YOUR ASSIGNMENT: Once the images are set aside, output the listing exactly as it stands.

SUPPLIED MATERIAL:
------------------------------------

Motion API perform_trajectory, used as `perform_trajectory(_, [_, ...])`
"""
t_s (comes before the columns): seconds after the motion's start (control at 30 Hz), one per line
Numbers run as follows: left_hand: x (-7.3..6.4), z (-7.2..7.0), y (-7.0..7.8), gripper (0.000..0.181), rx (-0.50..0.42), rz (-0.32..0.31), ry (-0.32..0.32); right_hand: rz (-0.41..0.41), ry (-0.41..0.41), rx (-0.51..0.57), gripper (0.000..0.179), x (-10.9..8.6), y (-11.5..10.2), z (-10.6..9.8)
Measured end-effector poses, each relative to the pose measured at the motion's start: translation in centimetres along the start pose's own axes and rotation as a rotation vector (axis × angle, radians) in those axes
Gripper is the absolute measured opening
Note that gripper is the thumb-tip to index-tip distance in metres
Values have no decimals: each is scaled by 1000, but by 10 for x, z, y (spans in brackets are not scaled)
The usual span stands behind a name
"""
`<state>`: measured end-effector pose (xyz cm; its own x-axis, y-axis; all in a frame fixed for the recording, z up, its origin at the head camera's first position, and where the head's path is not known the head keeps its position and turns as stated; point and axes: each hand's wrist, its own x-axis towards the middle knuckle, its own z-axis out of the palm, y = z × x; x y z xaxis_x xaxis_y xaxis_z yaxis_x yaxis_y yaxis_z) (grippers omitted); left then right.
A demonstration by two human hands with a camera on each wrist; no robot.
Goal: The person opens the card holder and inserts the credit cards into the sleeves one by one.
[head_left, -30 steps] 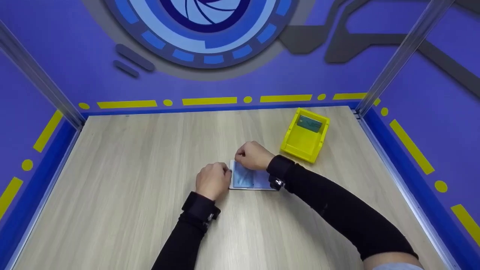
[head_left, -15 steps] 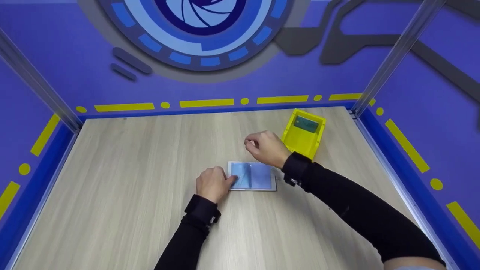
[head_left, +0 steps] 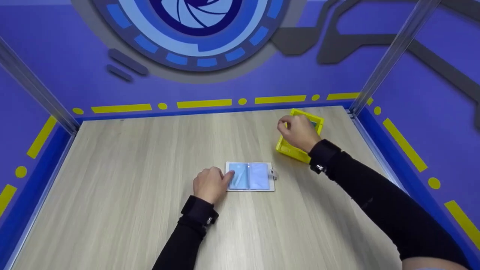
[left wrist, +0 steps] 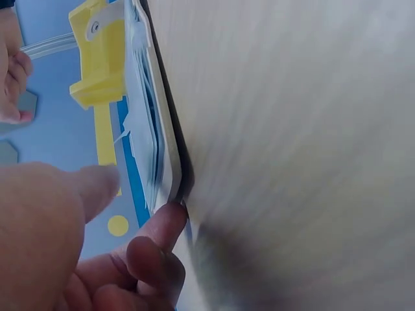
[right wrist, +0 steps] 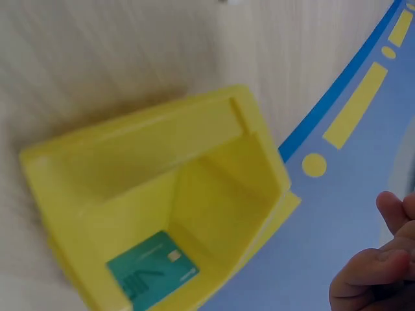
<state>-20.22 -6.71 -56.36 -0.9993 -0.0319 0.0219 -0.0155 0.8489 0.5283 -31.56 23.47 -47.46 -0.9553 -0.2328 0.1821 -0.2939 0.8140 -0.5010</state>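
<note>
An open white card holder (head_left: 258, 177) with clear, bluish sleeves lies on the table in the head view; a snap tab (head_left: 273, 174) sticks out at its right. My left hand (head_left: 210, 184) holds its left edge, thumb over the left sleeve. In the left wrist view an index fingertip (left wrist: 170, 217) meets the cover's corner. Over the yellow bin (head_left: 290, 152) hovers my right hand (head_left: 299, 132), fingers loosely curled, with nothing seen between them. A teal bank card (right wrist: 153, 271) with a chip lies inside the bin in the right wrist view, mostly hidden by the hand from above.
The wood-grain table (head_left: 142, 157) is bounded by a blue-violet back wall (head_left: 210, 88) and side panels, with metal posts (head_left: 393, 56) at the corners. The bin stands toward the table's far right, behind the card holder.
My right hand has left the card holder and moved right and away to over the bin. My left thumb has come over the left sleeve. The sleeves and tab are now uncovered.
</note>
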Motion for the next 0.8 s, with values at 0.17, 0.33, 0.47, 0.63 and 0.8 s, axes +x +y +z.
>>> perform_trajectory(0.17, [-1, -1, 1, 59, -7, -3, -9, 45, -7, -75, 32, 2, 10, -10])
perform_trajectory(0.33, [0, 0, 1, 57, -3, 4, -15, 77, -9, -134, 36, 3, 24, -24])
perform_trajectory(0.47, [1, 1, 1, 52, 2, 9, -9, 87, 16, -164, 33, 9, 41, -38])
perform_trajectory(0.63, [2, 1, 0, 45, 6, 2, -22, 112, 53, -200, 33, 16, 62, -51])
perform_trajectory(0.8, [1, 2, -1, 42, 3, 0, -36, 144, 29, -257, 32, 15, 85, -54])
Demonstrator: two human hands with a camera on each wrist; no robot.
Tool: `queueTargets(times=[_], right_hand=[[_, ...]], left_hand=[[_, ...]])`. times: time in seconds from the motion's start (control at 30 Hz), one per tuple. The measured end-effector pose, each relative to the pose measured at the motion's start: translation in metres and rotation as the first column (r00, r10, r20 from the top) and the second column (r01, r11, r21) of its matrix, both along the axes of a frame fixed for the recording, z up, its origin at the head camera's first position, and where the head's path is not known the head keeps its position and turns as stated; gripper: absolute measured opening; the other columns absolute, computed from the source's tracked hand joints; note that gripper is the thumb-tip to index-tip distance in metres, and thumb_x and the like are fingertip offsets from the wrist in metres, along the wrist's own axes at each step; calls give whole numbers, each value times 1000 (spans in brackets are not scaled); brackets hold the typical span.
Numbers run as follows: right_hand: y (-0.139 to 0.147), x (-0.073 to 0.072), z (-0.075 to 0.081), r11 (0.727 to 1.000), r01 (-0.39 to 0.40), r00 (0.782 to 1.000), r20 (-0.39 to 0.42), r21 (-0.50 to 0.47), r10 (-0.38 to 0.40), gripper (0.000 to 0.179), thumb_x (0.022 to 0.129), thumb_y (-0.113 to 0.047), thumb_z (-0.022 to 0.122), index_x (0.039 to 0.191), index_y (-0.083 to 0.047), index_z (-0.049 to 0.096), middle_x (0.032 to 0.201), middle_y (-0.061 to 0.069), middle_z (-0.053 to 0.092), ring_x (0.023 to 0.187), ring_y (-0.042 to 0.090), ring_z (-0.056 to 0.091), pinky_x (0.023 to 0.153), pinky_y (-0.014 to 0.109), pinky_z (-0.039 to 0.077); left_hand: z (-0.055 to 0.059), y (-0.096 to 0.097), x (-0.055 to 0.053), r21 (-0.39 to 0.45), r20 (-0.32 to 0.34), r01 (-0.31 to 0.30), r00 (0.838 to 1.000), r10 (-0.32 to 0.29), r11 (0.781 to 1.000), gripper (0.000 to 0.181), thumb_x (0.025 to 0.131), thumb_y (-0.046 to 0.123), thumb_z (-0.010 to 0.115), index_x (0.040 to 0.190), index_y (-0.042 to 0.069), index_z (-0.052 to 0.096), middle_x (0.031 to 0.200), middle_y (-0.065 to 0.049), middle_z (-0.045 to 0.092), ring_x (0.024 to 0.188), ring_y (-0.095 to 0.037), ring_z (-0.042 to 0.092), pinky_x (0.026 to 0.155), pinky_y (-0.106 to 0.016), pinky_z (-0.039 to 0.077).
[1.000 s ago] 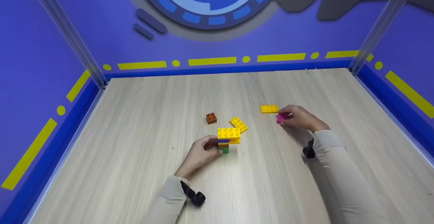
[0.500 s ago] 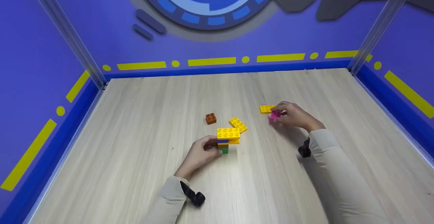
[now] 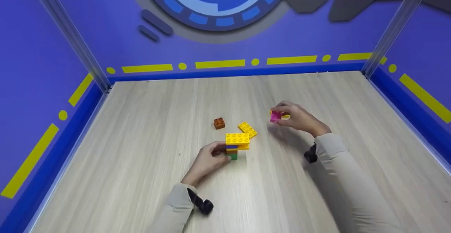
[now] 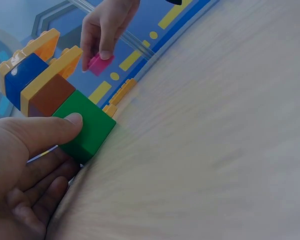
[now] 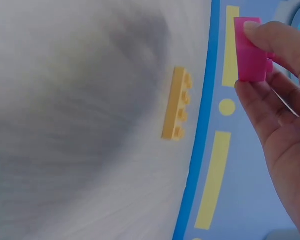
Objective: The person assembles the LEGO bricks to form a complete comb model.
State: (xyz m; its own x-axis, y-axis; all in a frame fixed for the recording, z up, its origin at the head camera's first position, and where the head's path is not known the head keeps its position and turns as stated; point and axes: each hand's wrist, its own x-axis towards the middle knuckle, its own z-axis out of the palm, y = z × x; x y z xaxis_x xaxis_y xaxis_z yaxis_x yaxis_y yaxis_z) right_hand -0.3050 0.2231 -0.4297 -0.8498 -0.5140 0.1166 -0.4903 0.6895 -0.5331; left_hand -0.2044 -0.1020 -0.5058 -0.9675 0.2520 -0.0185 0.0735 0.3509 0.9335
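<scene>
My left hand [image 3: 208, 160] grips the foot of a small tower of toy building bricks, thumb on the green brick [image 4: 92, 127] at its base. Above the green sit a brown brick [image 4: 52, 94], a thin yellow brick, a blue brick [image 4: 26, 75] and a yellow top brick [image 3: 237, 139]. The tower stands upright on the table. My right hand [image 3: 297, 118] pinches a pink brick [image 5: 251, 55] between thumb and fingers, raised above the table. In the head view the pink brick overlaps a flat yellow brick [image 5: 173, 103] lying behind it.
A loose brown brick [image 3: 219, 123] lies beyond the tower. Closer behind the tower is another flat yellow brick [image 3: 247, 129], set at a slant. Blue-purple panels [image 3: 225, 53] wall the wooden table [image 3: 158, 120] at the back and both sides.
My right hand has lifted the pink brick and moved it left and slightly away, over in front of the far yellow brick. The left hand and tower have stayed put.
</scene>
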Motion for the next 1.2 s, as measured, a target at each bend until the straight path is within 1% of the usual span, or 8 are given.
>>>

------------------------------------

REPLY TO THE TASK:
Motion API perform_trajectory, used as `perform_trajectory(_, [_, ...])`
"""
t_s (comes before the columns): seconds after the motion's start (control at 30 Hz), one per line
Numbers run as follows: left_hand: x (-7.3..6.4), z (-7.2..7.0), y (-7.0..7.8), gripper (0.000..0.181), rx (-0.50..0.42), rz (-0.32..0.31), ry (-0.32..0.32); right_hand: rz (-0.41..0.41), ry (-0.41..0.41), rx (-0.51..0.57), gripper (0.000..0.179), x (-10.9..8.6), y (-11.5..10.2), z (-10.6..9.8)
Measured end-effector poses, each relative to the pose measured at the motion's start: translation in centimetres along the start pose's own axes and rotation as a rotation vector (axis × angle, radians) in those axes
Gripper is the absolute measured opening
Note that gripper is the thumb-tip to index-tip distance in metres
Values have no decimals: each is scaled by 1000, but by 10 for x, z, y (spans in brackets are not scaled)
The usual span stands behind a name
"""
`<state>`: measured end-effector pose (xyz cm; its own x-axis, y-axis; all in a frame fixed for the recording, z up, its origin at the head camera's first position, and where the head's path is not known the head keeps its position and turns as stated; point and axes: each hand's wrist, its own x-axis towards the middle knuckle, its own z-axis out of the palm, y = z × x; x y z xaxis_x xaxis_y xaxis_z yaxis_x yaxis_y yaxis_z) (grippers omitted); left then right.
A demonstration by two human hands with a camera on each wrist; no robot.
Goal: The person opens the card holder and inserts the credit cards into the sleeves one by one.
[head_left, -30 steps] 
[head_left, -15 steps] 
[head_left, +0 steps] 
[left wrist, +0 steps] 
[right wrist, +0 steps] 
<state>-20.22 -6.71 -56.36 -0.9993 -0.0319 0.0219 -0.0155 0.8489 0.5283 -31.56 23.47 -47.46 -0.9553 -0.2328 0.1821 -0.2939 0.8140 -0.5010</state>
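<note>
An open white card holder (head_left: 258, 177) with clear, bluish sleeves lies on the table in the head view; a snap tab (head_left: 273, 174) sticks out at its right. My left hand (head_left: 210, 184) holds its left edge, thumb over the left sleeve. In the left wrist view an index fingertip (left wrist: 170, 217) meets the cover's corner. Over the yellow bin (head_left: 290, 152) hovers my right hand (head_left: 299, 132), fingers loosely curled, with nothing seen between them. A teal bank card (right wrist: 153, 271) with a chip lies inside the bin in the right wrist view, mostly hidden by the hand from above.
The wood-grain table (head_left: 142, 157) is bounded by a blue-violet back wall (head_left: 210, 88) and side panels, with metal posts (head_left: 393, 56) at the corners. The bin stands toward the table's far right, behind the card holder.
My right hand has left the card holder and moved right and away to over the bin. My left thumb has come over the left sleeve. The sleeves and tab are now uncovered.
</note>
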Motion for the next 0.8 s, with values at 0.17, 0.33, 0.47, 0.63 and 0.8 s, axes +x +y +z.
>>> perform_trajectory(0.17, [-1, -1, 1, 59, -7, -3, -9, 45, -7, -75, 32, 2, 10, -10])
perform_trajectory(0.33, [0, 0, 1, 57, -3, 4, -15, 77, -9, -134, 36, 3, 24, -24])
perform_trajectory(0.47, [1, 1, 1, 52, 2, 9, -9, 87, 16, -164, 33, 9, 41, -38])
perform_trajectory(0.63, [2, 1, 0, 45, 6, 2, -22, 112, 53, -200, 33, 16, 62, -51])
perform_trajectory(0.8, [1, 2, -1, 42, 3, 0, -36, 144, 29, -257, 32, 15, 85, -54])
Demonstrator: two human hands with a camera on each wrist; no robot.
Tool: `queueTargets(times=[_], right_hand=[[_, ...]], left_hand=[[_, ...]])`. times: time in seconds from the motion's start (control at 30 Hz), one per tuple. The measured end-effector pose, each relative to the pose measured at the motion's start: translation in metres and rotation as the first column (r00, r10, r20 from the top) and the second column (r01, r11, r21) of its matrix, both along the axes of a frame fixed for the recording, z up, its origin at the head camera's first position, and where the head's path is not known the head keeps its position and turns as stated; gripper: absolute measured opening; the other columns absolute, computed from the source's tracked hand joints; note that gripper is the thumb-tip to index-tip distance in metres, and thumb_x and the like are fingertip offsets from the wrist in metres, along the wrist's own axes at each step; calls give whole numbers, each value times 1000 (spans in brackets are not scaled); brackets hold the typical span.
Numbers run as follows: right_hand: y (-0.139 to 0.147), x (-0.073 to 0.072), z (-0.075 to 0.081), r11 (0.727 to 1.000), r01 (-0.39 to 0.40), r00 (0.782 to 1.000), r20 (-0.39 to 0.42), r21 (-0.50 to 0.47), r10 (-0.38 to 0.40), gripper (0.000 to 0.179), thumb_x (0.022 to 0.129), thumb_y (-0.113 to 0.047), thumb_z (-0.022 to 0.122), index_x (0.039 to 0.191), index_y (-0.083 to 0.047), index_z (-0.049 to 0.096), middle_x (0.032 to 0.201), middle_y (-0.061 to 0.069), middle_z (-0.053 to 0.092), ring_x (0.023 to 0.187), ring_y (-0.042 to 0.090), ring_z (-0.056 to 0.091), pinky_x (0.023 to 0.153), pinky_y (-0.014 to 0.109), pinky_z (-0.039 to 0.077); left_hand: z (-0.055 to 0.059), y (-0.096 to 0.097), x (-0.055 to 0.053), r21 (-0.39 to 0.45), r20 (-0.32 to 0.34), r01 (-0.31 to 0.30), r00 (0.838 to 1.000), r10 (-0.32 to 0.29), r11 (0.781 to 1.000), gripper (0.000 to 0.181), thumb_x (0.025 to 0.131), thumb_y (-0.046 to 0.123), thumb_z (-0.010 to 0.115), index_x (0.040 to 0.190), index_y (-0.042 to 0.069), index_z (-0.052 to 0.096), middle_x (0.031 to 0.200), middle_y (-0.065 to 0.049), middle_z (-0.045 to 0.092), ring_x (0.024 to 0.188), ring_y (-0.095 to 0.037), ring_z (-0.042 to 0.092), pinky_x (0.026 to 0.155), pinky_y (-0.106 to 0.016), pinky_z (-0.039 to 0.077).
[1.000 s ago] 
[0.500 s ago] 
[now] 
[now] 
[now] 
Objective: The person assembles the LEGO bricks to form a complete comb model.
State: (xyz m; its own x-axis, y-axis; all in a frame fixed for the recording, z up, its origin at the head camera's first position, and where the head's path is not known the head keeps its position and turns as stated; point and axes: each hand's wrist, its own x-axis towards the middle knuckle, its own z-axis out of the palm, y = z × x; x y z xaxis_x xaxis_y xaxis_z yaxis_x yaxis_y yaxis_z) right_hand -0.3050 0.2231 -0.4297 -0.8498 -0.5140 0.1166 -0.4903 0.6895 -0.5331; left_hand -0.2044 -0.1020 -0.5058 -0.9675 0.2520 -0.0185 0.0735 0.3509 0.9335
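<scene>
My left hand [image 3: 208, 160] grips the foot of a small tower of toy building bricks, thumb on the green brick [image 4: 92, 127] at its base. Above the green sit a brown brick [image 4: 52, 94], a thin yellow brick, a blue brick [image 4: 26, 75] and a yellow top brick [image 3: 237, 139]. The tower stands upright on the table. My right hand [image 3: 297, 118] pinches a pink brick [image 5: 251, 55] between thumb and fingers, raised above the table. In the head view the pink brick overlaps a flat yellow brick [image 5: 173, 103] lying behind it.
A loose brown brick [image 3: 219, 123] lies beyond the tower. Closer behind the tower is another flat yellow brick [image 3: 247, 129], set at a slant. Blue-purple panels [image 3: 225, 53] wall the wooden table [image 3: 158, 120] at the back and both sides.
My right hand has lifted the pink brick and moved it left and slightly away, over in front of the far yellow brick. The left hand and tower have stayed put.
</scene>
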Motion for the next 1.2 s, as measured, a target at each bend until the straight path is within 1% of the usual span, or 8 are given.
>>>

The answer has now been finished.